Feeling extra restless on and off for the last week, I decided that every time I felt twinges of anxiety, I would stop whatever I was doing and just find a comfy place to simply sit down and start with slow deep breathing down into the belly, remembering that shallow chest breathing is associated with anxiety, fight or flight, and long drawn out breathing is what we do when we are in deep relaxation. Most of the time as soon as I sat down, I would admit out loud that I felt restless and anxious. I also made sure I didn’t elaborate.
Some moments along with the restlessness and anxiety were sprinkled with a profound feeling of sadness. Then, I start thinking about my childhood, all the things that I did and missed, and a bunch of other happy milestones, as if they were the best that I would ever experience. That’s the ego-mind at it again, trying to fool me. And, although I knew, as I coached others, that none of those unpleasant sensations were “real” but fabricated by the ego-mind, I could still feel it in every cell in my body--and, I knew that is the ultimate plan--to let it all in, feel all of it without judgment, so that whatever it was would be seen and released on its own.
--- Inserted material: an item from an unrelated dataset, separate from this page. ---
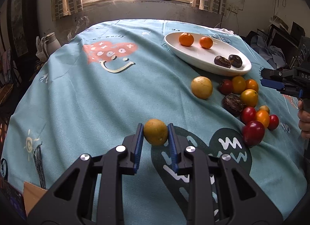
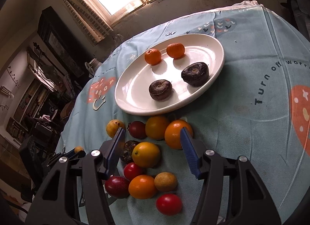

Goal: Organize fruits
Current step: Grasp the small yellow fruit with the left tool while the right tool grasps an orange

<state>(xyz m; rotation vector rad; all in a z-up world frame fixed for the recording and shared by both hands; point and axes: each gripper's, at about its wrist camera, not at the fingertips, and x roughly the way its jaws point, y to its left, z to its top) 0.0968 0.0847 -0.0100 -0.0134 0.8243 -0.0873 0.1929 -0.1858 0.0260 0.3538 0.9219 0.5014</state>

My friends, being perplexed, asked me why I felt all that. They said encouragingly,
“You should be happy. It’s like taking a long overdue vacation. If we could be so lucky, we would gladly swap places with you.”
I know they are just being super supportive, but there’s that word, “should” which implies there is a right and wrong way. When we surrender, “should-ness” is released, as well. I realized once again that the grass frequently tends to be greener on the other side; but, isn’t that always the issue we run into whenever we compare ourselves to others? Well, why is it that we feel others have it better than we do and why is it that we cannot accept our current situation, whatever it is, as the correct situation in which we are supposed to be? Why does it have to be something else? Why do we have to be somewhere else other than right here? What can’t it just be what it is as we see and feel it?
Many folks still label unpleasantness in any situation as the reality of things and many still don’t quite believe that things happen for a reason and that if it weren’t meant to happen, it wouldn’t have happened. End of story. But no, we need justification. Well, it’s more like the ego-mind needs a reason. We need to feel that maybe we made the wrong decision or that we were victims of someone else’s actions, or that it was just a run of bad luck, being at the wrong place at the wrong time. Maybe it was the right place at the right time. Maybe this “bad” thing happened was what you needed to get you connected to someone or some thing so that you can get closer to what you wanted a year ago. But, our unconscious minds don’t work like that.
While it is true that we seem to be making decisions every second of every day, they are mostly stemming from the ego-mind. This concept is still not believed by the majority of individuals. I was one of them. I was a “regular” person one time. If I sensed something odd about the world around me or there were strange coincidences, I chalked it up to my imagination and that I was just lucky. Then, one day I received this interest (or calling as many consciously aware individuals refer to this as) to try to really learn meditation, having tried and failed over the years for a variety of reasons--too mysterious, too boring, what’s the point, does it even do anything?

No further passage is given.